September 11, 2017

The Feedback: 'The Judge'

Since IDA's DocuClub was relaunched in 2016 as a forum for sharing and soliciting feedback about works-in-progress, four DocuClub alums have premiered their works on the festival circuit over the past few months. In an effort to both monitor and celebrate the evolution of these films to premiere-ready status, we reached out to the filmmakers, as they were either winding their way through the festival circuit, or gearing up for it.

In this edition of "The Feedback," we spotlight The Judge, which, following its DocuClub screening last spring, director/producer Erika Cohn will premiere at the Toronto International Film Festival.

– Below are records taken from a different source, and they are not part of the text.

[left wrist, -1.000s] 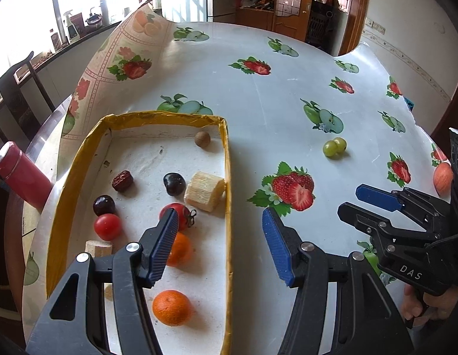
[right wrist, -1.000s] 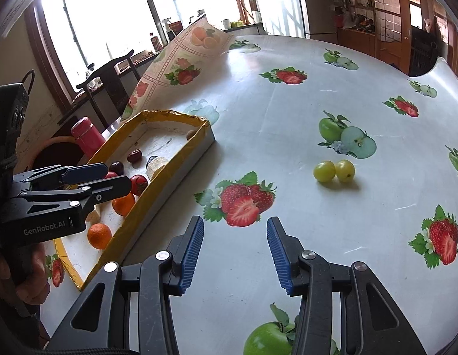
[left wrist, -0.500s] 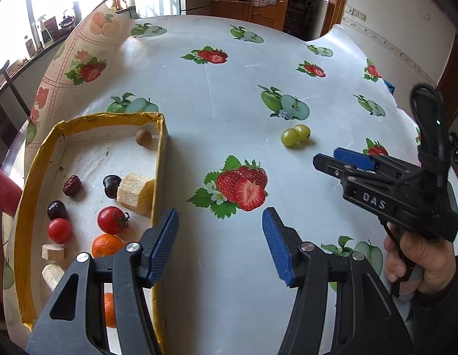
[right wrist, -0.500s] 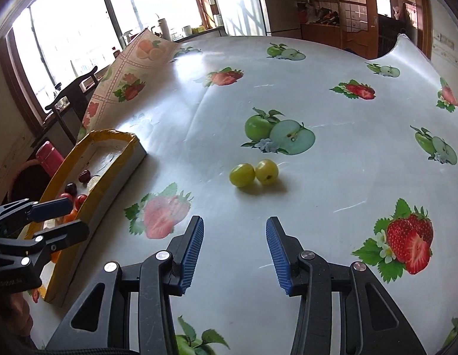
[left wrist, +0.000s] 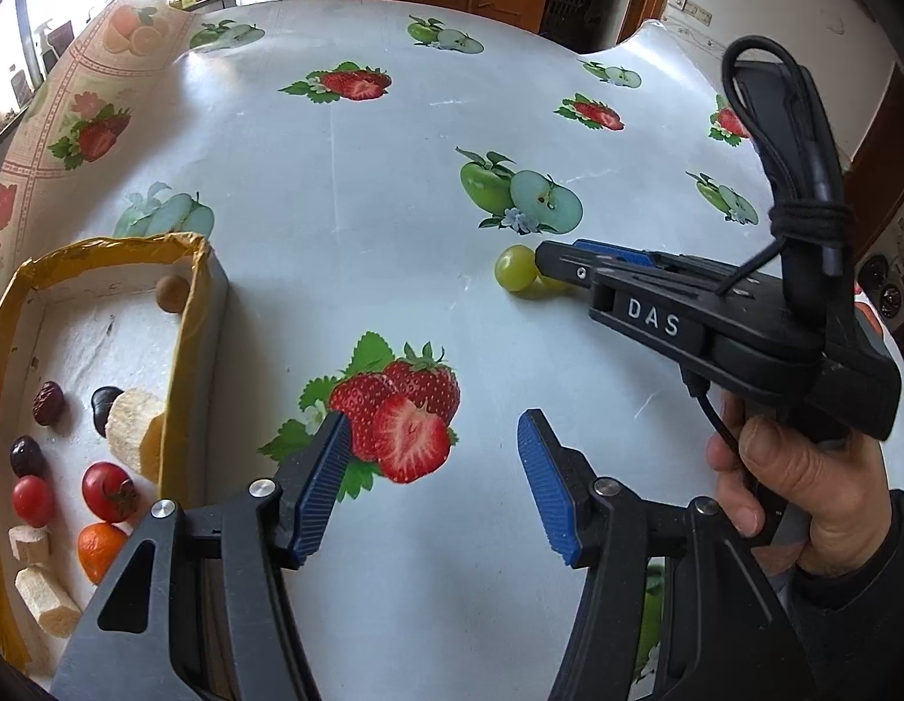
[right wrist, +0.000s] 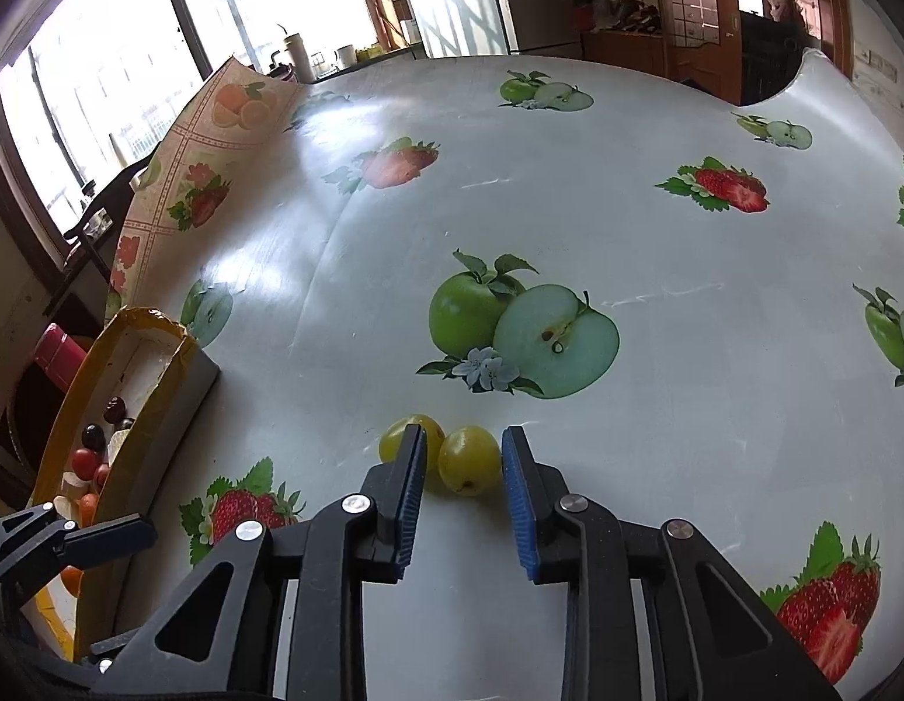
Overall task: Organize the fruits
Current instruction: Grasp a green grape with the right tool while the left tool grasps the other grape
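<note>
- Two green grapes on the counter, touching each other, just in front of the printed apple on the cloth.
- Right grape sits between the fingers of the right tongs; a small gap shows on each side, not clamped.
- Left grape is partly hidden behind the left finger, outside the gap.
- In the left view the right tongs tips reach a grape; second grape mostly hidden behind them.
- Right tongs partly open, holding nothing.
- Right hand grips the handle.
- Left tongs wide open, empty, hovering over a printed strawberry, well apart from the grapes.
- Tray with a yellow rim at the left counter edge holds tomatoes, an orange, dark round fruits, a brown ball, and pale cut chunks.
- Red bottle beyond the tray, off the counter.
</note>
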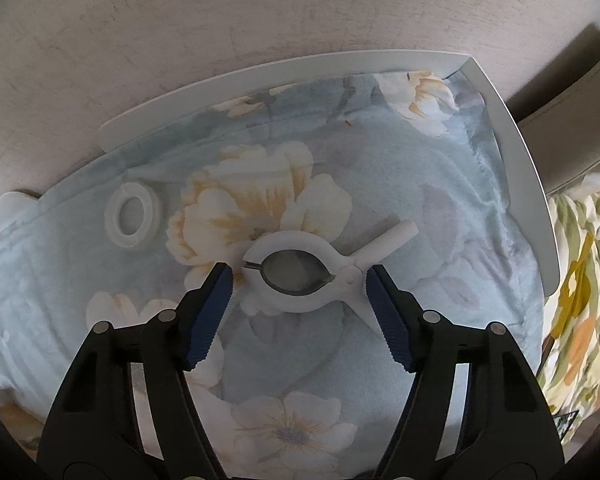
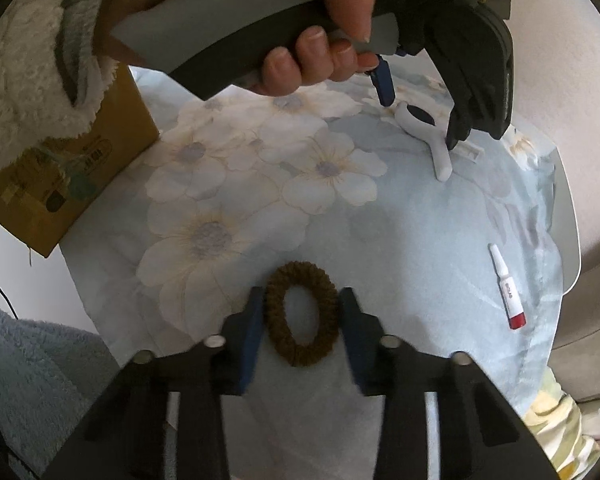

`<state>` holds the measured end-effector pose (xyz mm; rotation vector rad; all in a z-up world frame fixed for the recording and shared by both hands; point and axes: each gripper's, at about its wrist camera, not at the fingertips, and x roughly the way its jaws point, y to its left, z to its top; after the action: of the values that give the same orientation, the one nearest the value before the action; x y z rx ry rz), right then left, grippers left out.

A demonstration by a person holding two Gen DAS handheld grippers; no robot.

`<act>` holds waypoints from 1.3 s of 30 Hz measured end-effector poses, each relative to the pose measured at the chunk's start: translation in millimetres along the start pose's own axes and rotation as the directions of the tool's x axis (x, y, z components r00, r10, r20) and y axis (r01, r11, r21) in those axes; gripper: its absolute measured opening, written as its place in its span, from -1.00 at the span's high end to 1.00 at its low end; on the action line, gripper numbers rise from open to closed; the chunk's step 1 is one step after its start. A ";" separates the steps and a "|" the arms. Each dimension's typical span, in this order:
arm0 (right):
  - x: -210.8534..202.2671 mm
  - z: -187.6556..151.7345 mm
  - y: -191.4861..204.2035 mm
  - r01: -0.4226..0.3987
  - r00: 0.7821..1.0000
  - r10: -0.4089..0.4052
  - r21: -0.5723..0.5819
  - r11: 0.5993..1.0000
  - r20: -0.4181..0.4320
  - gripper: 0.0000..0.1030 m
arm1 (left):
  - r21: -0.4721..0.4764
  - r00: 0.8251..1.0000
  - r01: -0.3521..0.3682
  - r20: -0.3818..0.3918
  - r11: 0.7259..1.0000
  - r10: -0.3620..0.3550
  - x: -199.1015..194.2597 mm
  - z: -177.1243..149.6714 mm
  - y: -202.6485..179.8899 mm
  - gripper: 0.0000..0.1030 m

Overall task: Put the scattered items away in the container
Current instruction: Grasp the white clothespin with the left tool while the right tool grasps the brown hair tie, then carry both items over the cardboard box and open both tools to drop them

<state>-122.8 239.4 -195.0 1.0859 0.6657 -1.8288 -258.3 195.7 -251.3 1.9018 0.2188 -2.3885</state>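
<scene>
A white spring clamp (image 1: 300,276) with a grey-lined mouth lies on the pale blue floral cloth (image 1: 380,184). My left gripper (image 1: 299,276) straddles it with its blue pads close on both sides, and I see no firm squeeze. In the right wrist view the same clamp (image 2: 420,120) lies under that gripper, which a hand (image 2: 308,60) holds. A brown hair tie (image 2: 302,316) sits between the pads of my right gripper (image 2: 301,312), pressed into an oval. The cardboard box (image 2: 72,168) stands at the left.
A white ring (image 1: 133,215) lies left of the clamp. A small white vial with a red end (image 2: 506,288) lies at the right. A small white piece (image 2: 470,153) sits beyond the clamp. A white raised rim (image 1: 512,140) borders the cloth.
</scene>
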 end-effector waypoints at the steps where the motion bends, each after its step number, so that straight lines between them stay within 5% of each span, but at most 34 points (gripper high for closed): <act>1: -0.3 -0.2 0.6 -0.002 1.000 0.002 -0.003 1.000 0.001 0.43 | -0.004 1.000 0.009 -0.002 1.000 -0.009 0.1 -0.8 0.3 -0.21; 8: -3.0 -2.4 6.6 -0.012 1.000 0.012 -0.028 1.000 0.005 0.67 | -0.008 1.000 0.011 -0.001 1.000 -0.011 -2.9 -8.2 -1.2 -0.19; 20: -16.3 -8.1 7.9 -0.025 0.999 0.025 -0.008 1.000 0.032 0.69 | -0.032 0.998 0.041 0.041 0.999 -0.040 -26.3 -23.8 2.6 -0.18; 39: -46.8 18.6 -18.6 -0.030 0.999 0.022 0.211 0.977 0.042 0.69 | -0.082 0.984 0.121 0.139 0.989 -0.109 -115.6 -40.2 23.2 -0.18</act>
<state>-136.1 253.0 -144.7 1.1869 0.4377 -1.9258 -190.0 176.4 -149.0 1.7270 0.4297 -2.5210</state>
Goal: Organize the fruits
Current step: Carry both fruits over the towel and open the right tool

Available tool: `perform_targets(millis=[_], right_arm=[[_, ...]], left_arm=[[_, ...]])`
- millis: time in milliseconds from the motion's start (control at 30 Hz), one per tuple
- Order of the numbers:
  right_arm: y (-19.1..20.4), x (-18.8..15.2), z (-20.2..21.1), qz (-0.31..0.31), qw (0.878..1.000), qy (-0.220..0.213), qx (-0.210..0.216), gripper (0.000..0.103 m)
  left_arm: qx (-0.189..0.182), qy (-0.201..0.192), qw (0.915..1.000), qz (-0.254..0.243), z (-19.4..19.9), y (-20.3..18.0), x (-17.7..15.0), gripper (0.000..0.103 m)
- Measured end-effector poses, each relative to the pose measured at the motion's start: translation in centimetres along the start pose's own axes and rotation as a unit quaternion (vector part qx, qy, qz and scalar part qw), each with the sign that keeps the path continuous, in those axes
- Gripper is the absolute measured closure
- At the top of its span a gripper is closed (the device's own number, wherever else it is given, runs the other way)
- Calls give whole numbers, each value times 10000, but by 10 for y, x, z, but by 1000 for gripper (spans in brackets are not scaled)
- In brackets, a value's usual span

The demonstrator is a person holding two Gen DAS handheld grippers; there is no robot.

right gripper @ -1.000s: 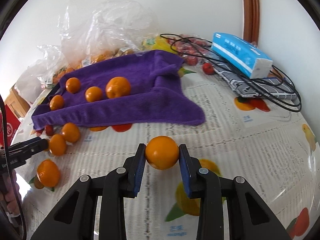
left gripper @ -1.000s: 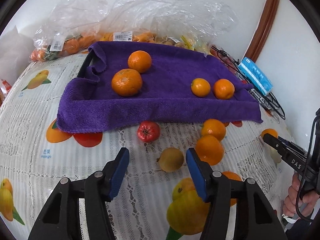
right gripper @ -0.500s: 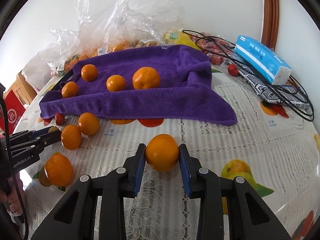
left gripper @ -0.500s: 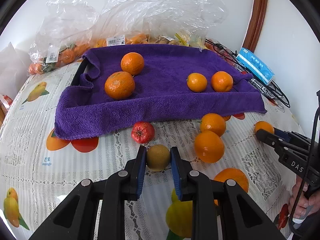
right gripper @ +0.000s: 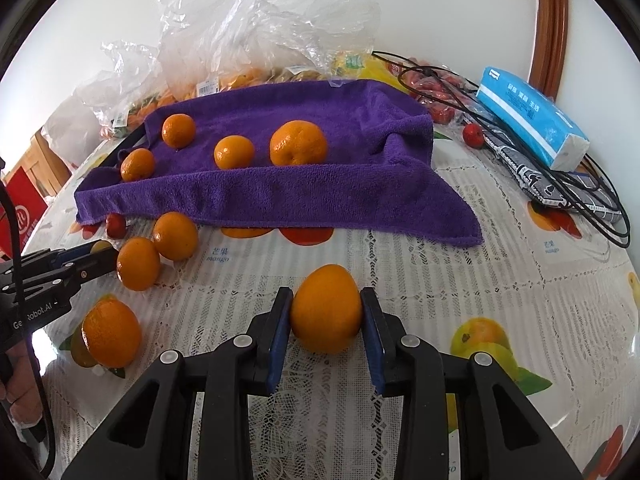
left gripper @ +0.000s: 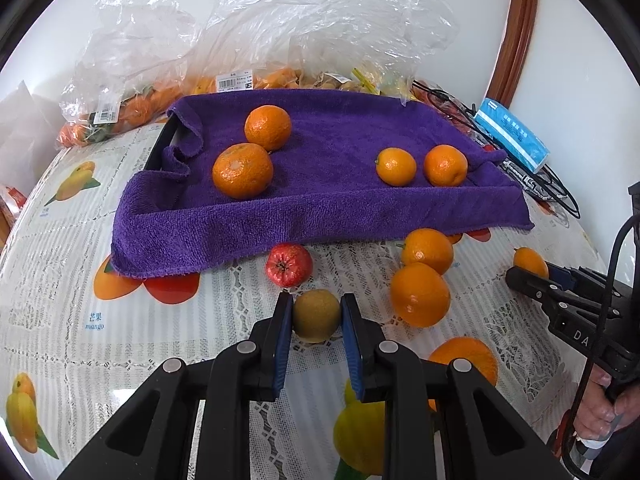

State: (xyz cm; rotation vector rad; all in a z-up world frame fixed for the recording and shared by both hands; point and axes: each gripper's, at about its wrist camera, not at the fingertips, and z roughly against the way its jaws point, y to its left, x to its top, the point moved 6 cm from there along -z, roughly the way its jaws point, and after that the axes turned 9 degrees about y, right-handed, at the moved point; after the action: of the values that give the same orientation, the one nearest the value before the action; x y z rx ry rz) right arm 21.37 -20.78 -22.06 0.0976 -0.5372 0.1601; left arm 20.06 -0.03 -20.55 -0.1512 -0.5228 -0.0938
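Observation:
My left gripper [left gripper: 316, 314] is shut on a small yellow-green fruit [left gripper: 317, 315] just above the tablecloth, with a red fruit [left gripper: 289, 265] right behind it. My right gripper [right gripper: 326, 312] is shut on an orange [right gripper: 326, 309] near the table's front. A purple towel [left gripper: 320, 200] lies beyond both and carries several oranges [left gripper: 242, 170]. Two loose oranges [left gripper: 420, 294] sit right of the left gripper, and another orange [right gripper: 111, 332] lies at the left in the right wrist view. The right gripper's tip with its orange [left gripper: 530, 262] shows at the right edge of the left wrist view.
Clear plastic bags of fruit [left gripper: 256, 52] pile up against the wall behind the towel. A blue tissue pack [right gripper: 528, 116], black cables [right gripper: 592, 196] and a small red fruit [right gripper: 473, 135] lie at the right. The fruit-print tablecloth [right gripper: 460, 272] covers the table.
My left gripper closed from wide open onto the yellow-green fruit. My right gripper kept hold of its orange and shifted a little to the left, toward the towel's front.

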Motion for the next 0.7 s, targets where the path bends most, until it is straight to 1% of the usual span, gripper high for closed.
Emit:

Synopsis: Religious courts in the Middle East had historically banned women from adjudicating domestic and family matters—in both the Shari'a courts of Islam and the Rabbinic courts of Judaism—until Kholoud Al-Faqih dares to challenge that history. With the support of a progressive Sheik, Kholoud becomes the first woman judge with her appointment to a Palestinian Shari'a court in the West Bank, bringing a subtle new perspective garnered from her early professional life working with battered women as an attorney in both the criminal and Shari'a courts.

The Judge chronicles Kholoud's appointment, her first years as a judge, and her tenacious ability to maintain her position despite attempts to marginalize and demote her. Through Kholoud's eyes, the film examines the religious and legal stipulations between men and women according to Shari'a law, relaying how the worst aspects of misinterpreted Shari'a laws reflect a tragic misogyny—rape, beatings and polygamy—stemming from misconstrued ignorance of the Qur'an. As Kholoud's most compelling cases develop in gripping cinema vérité style, the film reveals precisely the kinds of misinterpretations of Shari'a law that Kholoud now has the power to correct.

With unparalleled access and a critical cinematic eye, The Judge follows Kholoud in and outside of the courtroom as she asserts her right to equality and redefines how Shari'a law perceives, treats and respects women. Illustrating a unique portrait of her sustained intervention, The Judge reveals that Shari'a is a system largely mischaracterized both in the Middle East and in the West. Amid a time of rapidly increasing global Islamophobia, the unprecedented Muslim Ban and future potential Muslim registry, The Judge illuminates how colonial occupation has impacted the legal and cultural worlds of the contemporary Islamic world, while reflecting a universal struggle for women’s control over their bodies, economic welfare, custodial rights and marital status.

What were your expectations going into the DocuClub screening?

We hoped to receive helpful, insightful feedback and get clarity about the film's narrative holes.

Was DocuClub your first public screening?

We had previously screened at SF Rough Cuts in March 2017.

What were the central challenges in your film that you felt could benefit the most from the DocuClub screening?

There's a fine line between providing audiences with enough context and overloading viewers with too much information. We wanted feedback about how much background to include on Shari'a law and the Middle East.

What were the most valuable takeaways from the screening?

I think the most valuable takeaway was instilling confidence in us as filmmakers that the film was on the right track, nearing fine cut.

What observations did you find most surprising and unexpected?

We found that people actually didn't need as much contextual background as we had expected. After the film, despite it being a feedback screening, a lively, insightful conversation about women in the Middle East and Shari'a erupted. Everyone connected so deeply to Judge Kholoud and found the film incredibly relatable.

When you went back to the edit room, what were the key changes you made?

We reimagined the film's opening. One of the consistent notes was viewers wanted to see Judge Kholoud in court earlier in the film and witness more of her impact. We previously had the first court scene appearing at roughly 22 minutes into the film; now it appears around five minutes in. That scene, along with vérité scenes of Judge Kholoud counseling her neighbors and speaking at a lively women's group meeting, illustrate her boldness, drive and unique perspective on Shari'a.

What were the key factors that determined that your film was ready for the Toronto premiere?

After the DocuClub screening we made several structural changes, minor tweaks and major polishing prior to submitting to the Toronto International Film Festival. The feedback we received at DocuClub was instrumental in preparing us for submission.

The Judge premieres Monday, September 11, at 3:45 p.m. at the TIFF Bell Lightbox 2.

Tom White is editor of Documentary/documentary.org.